### Task details
Search term "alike": copy each line of the data containing it.
★ ★ ★ ★ ★ ★ ★
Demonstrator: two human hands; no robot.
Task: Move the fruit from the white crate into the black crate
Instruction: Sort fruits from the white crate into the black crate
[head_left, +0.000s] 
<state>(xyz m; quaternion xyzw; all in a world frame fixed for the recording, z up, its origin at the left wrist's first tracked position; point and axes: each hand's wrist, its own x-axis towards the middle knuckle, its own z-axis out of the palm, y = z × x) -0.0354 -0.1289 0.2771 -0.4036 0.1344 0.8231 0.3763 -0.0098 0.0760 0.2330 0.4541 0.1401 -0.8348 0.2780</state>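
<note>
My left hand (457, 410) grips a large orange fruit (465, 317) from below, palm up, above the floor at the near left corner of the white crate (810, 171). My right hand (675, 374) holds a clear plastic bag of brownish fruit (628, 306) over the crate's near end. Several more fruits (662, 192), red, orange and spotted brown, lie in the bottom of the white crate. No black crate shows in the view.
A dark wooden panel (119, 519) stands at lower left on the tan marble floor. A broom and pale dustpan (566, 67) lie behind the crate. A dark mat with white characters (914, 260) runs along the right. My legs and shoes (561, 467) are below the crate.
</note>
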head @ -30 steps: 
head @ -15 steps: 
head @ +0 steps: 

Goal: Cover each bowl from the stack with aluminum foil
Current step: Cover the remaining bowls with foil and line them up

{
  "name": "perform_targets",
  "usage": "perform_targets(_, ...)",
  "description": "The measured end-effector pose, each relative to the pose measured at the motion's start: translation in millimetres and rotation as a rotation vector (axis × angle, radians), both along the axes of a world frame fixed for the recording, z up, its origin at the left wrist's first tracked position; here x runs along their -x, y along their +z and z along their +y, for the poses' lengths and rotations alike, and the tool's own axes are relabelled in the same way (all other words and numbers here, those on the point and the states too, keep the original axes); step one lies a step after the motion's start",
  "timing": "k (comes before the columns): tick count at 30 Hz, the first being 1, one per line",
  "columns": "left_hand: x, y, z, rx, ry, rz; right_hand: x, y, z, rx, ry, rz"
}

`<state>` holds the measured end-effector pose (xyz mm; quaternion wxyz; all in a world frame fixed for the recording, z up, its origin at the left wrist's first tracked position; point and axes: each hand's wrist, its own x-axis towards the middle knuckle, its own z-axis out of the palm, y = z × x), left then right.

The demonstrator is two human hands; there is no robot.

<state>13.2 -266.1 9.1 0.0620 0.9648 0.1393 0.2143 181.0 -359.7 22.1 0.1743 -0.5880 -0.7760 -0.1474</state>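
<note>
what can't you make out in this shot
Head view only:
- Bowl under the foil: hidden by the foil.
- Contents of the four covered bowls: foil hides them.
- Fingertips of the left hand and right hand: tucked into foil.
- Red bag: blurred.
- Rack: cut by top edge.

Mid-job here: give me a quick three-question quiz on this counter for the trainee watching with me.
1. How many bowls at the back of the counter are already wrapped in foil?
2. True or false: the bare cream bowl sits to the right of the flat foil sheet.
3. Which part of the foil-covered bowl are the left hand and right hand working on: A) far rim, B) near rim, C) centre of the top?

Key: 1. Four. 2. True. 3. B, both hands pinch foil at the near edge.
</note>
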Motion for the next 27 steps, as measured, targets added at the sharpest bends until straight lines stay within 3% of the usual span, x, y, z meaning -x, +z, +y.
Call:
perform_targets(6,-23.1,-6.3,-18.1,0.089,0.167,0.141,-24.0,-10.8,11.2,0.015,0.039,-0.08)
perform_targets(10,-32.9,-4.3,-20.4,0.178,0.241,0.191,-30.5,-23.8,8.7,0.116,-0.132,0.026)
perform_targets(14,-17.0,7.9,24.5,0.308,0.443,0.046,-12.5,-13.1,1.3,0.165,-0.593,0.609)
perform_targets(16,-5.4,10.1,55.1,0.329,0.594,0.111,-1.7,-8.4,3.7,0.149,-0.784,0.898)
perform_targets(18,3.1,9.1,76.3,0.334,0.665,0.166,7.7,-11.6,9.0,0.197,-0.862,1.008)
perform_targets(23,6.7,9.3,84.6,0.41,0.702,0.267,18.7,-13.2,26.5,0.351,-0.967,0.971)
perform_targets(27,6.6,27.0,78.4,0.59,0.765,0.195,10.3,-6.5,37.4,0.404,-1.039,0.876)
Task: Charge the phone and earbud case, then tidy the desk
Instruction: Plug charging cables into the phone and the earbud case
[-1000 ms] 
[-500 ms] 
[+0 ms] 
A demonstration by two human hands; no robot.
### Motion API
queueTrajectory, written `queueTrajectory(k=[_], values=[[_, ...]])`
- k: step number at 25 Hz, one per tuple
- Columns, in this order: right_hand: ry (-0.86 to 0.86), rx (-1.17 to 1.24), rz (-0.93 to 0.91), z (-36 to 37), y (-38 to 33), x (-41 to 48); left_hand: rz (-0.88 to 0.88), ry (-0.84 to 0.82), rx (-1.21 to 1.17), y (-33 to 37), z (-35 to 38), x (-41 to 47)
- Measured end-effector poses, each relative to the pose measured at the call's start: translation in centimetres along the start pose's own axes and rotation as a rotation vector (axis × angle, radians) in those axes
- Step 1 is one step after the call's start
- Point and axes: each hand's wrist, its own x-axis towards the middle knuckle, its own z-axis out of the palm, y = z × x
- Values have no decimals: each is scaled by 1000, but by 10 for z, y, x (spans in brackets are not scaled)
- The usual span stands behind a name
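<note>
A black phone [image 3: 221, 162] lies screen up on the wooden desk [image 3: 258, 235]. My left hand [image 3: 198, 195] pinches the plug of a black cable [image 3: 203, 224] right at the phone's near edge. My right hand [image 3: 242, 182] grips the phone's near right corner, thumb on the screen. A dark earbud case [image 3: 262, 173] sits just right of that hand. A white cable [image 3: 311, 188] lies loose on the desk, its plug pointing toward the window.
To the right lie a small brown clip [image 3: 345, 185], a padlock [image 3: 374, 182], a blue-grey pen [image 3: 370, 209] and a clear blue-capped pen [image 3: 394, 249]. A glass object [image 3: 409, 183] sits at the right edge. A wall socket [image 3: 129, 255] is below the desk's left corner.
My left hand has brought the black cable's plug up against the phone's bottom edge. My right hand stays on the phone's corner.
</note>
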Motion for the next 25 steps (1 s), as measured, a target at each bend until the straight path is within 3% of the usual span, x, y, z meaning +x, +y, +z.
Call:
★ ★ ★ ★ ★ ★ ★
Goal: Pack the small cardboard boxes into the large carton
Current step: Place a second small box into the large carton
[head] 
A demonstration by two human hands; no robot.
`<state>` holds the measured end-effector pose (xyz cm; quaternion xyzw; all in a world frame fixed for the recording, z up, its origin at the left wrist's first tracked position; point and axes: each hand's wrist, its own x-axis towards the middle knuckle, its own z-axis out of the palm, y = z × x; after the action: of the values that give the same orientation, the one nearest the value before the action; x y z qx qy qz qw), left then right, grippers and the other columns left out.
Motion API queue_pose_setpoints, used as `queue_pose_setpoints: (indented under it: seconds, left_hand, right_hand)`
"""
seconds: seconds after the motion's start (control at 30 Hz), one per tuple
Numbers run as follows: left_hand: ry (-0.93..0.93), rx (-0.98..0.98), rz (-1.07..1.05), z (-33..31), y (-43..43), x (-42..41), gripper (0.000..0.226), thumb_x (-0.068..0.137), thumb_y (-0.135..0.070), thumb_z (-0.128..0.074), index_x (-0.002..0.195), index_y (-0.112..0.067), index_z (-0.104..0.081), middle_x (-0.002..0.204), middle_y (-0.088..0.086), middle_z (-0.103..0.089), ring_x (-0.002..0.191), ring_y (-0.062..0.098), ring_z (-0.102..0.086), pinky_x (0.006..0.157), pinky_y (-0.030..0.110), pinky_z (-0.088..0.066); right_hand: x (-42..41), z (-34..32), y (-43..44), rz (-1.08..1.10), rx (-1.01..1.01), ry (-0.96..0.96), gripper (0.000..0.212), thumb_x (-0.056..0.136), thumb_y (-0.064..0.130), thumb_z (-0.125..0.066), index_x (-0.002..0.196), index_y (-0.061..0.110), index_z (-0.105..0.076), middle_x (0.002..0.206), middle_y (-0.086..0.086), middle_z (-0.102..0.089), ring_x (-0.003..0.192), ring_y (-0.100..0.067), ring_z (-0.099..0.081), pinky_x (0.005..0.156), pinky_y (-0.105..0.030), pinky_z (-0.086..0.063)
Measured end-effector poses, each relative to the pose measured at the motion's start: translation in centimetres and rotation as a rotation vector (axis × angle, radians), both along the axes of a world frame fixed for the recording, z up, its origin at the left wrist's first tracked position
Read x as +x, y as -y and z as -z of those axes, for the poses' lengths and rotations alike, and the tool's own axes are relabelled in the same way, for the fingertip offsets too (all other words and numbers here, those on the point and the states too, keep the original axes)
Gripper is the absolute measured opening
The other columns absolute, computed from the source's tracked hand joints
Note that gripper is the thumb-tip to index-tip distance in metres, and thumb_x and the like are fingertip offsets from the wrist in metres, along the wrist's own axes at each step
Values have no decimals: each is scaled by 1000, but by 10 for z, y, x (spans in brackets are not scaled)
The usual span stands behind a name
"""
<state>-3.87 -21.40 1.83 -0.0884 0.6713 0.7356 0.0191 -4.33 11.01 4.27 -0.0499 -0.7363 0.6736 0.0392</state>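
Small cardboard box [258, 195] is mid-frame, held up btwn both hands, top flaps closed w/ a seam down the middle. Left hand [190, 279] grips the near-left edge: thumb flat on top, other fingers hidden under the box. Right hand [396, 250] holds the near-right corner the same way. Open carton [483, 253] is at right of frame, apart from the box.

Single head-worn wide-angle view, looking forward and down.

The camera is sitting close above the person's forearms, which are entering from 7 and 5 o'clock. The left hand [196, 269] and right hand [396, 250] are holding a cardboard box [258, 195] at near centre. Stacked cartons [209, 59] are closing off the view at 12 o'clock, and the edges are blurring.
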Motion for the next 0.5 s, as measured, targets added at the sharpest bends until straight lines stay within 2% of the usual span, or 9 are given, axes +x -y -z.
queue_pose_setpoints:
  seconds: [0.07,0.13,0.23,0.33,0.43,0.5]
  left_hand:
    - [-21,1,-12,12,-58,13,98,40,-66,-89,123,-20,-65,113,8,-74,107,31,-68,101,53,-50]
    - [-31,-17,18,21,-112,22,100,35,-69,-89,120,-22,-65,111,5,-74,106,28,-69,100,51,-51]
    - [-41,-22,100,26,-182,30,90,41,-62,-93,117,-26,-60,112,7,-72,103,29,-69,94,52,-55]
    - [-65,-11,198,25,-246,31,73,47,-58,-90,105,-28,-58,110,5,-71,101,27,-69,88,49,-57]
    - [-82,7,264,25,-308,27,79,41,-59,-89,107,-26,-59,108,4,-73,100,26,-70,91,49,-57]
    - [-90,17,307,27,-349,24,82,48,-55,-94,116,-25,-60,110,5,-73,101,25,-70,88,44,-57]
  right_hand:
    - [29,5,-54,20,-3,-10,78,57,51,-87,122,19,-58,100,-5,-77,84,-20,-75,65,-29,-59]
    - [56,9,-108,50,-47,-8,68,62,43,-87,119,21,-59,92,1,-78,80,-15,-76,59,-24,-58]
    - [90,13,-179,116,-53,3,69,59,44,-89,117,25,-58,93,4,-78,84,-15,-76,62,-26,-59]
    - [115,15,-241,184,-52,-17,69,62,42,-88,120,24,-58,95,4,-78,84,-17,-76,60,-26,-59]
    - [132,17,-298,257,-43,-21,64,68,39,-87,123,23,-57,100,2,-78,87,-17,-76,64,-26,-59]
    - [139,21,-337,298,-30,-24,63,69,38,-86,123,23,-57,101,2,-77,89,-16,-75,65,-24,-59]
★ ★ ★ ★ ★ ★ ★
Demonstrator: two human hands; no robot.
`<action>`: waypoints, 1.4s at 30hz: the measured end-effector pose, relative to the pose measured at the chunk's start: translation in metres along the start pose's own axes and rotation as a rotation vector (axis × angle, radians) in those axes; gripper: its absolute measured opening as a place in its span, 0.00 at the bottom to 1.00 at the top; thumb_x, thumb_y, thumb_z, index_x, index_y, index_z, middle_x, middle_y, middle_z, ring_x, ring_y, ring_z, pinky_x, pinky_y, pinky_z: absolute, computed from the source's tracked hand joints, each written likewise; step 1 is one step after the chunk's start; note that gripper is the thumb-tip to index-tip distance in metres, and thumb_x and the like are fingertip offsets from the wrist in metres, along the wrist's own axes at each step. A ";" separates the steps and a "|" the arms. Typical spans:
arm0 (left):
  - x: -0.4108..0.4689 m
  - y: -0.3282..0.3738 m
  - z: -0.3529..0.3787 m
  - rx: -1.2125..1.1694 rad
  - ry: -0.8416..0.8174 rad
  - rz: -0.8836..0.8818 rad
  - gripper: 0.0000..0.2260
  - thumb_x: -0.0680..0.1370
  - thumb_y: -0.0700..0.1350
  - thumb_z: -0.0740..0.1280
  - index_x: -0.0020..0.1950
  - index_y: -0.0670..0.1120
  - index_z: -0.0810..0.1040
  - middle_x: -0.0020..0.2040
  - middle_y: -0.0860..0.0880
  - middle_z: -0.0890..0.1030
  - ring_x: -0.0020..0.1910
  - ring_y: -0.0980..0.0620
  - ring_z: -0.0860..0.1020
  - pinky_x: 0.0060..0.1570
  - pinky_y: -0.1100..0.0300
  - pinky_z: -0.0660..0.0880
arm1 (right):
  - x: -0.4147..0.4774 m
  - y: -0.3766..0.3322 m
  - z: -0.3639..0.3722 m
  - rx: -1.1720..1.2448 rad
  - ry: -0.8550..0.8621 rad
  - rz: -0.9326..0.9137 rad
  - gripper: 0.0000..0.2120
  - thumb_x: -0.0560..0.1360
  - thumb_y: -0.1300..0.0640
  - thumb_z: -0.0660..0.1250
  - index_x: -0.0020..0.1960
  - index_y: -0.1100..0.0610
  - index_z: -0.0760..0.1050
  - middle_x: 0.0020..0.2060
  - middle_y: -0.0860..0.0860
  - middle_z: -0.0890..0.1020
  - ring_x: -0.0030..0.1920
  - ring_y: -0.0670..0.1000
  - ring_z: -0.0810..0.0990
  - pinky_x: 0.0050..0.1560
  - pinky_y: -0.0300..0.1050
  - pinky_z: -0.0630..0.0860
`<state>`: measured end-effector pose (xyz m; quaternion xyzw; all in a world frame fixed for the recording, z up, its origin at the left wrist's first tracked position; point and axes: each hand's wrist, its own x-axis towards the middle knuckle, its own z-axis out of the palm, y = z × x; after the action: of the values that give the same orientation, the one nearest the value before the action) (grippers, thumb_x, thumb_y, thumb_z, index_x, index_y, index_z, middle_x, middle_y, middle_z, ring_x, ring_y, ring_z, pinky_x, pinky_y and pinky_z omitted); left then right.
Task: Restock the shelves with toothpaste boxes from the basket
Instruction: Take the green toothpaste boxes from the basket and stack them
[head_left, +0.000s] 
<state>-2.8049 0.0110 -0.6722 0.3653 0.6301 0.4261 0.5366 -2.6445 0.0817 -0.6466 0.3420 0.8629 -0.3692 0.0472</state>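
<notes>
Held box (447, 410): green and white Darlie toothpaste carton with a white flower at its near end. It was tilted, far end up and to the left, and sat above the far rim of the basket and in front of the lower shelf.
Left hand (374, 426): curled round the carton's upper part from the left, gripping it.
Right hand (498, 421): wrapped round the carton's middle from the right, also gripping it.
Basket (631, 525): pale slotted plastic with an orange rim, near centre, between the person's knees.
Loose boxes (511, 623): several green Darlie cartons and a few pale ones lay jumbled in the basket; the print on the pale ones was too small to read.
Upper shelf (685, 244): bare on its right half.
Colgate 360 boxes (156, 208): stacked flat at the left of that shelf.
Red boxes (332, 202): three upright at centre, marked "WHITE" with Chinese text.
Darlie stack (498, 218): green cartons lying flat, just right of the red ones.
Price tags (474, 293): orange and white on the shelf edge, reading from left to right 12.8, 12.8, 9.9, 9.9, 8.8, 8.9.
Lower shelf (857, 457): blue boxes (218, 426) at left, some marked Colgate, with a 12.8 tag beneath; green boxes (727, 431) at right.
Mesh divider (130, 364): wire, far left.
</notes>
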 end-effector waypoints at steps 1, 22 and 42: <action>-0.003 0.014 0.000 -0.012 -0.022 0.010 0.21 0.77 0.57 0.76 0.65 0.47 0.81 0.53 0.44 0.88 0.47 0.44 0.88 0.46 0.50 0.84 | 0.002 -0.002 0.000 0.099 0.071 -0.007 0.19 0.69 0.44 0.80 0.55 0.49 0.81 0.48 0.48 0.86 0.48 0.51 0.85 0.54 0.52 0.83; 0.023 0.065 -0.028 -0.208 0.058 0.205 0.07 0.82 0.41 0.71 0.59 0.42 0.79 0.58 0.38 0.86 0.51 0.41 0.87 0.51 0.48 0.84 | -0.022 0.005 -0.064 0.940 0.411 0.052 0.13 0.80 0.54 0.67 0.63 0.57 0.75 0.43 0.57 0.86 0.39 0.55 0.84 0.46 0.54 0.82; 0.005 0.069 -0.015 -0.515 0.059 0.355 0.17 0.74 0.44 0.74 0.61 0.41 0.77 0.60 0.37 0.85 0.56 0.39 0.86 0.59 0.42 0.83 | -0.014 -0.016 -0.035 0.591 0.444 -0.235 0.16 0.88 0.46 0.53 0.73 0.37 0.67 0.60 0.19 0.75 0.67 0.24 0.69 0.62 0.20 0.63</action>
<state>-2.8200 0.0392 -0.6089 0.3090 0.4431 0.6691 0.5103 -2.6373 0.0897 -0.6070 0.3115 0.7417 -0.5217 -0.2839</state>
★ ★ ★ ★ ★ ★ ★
### Answer to the problem
  "description": "The measured end-effector pose, each relative to the pose measured at the motion's start: translation in millimetres and rotation as a rotation vector (axis × angle, radians), both along the axes of a world frame fixed for the recording, z up, its origin at the left wrist's first tracked position; here x runs along their -x, y along their +z and z along their +y, for the poses' lengths and rotations alike, and the tool's own axes are relabelled in the same way (all other words and numbers here, those on the point and the states too, keep the original axes); step one lies a step after the motion's start",
Read x as +x, y as -y and z as -z of those axes, for the poses' lengths and rotations alike, and the tool's own axes are relabelled in the same way, for the fingertip offsets too (all other words and numbers here, those on the point and the states too, keep the original axes)

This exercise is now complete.